**Aim of the exercise:** With every picture left out, restate the listing below exactly as written.

**Dataset content:**
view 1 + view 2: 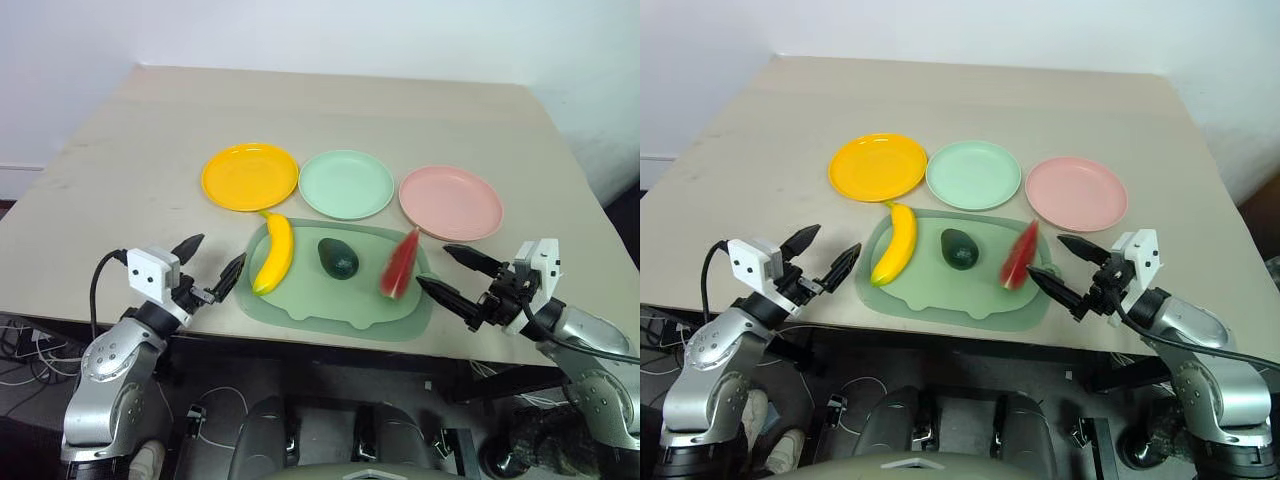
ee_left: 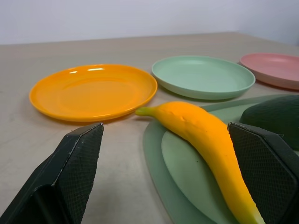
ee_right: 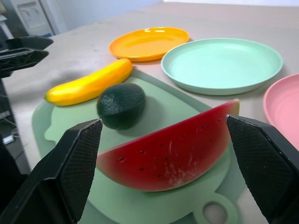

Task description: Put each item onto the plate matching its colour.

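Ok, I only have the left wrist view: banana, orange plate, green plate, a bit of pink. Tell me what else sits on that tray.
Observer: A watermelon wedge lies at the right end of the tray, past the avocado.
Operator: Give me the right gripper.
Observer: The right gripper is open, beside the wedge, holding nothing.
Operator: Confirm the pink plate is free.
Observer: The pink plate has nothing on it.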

**Response box:**
view 1 + view 2: 
ee_left: 
ee_right: 

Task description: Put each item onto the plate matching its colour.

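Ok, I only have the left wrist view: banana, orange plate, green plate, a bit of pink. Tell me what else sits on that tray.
Observer: A watermelon wedge lies at the right end of the tray, past the avocado.
Operator: Give me the right gripper.
Observer: The right gripper is open, beside the wedge, holding nothing.
Operator: Confirm the pink plate is free.
Observer: The pink plate has nothing on it.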

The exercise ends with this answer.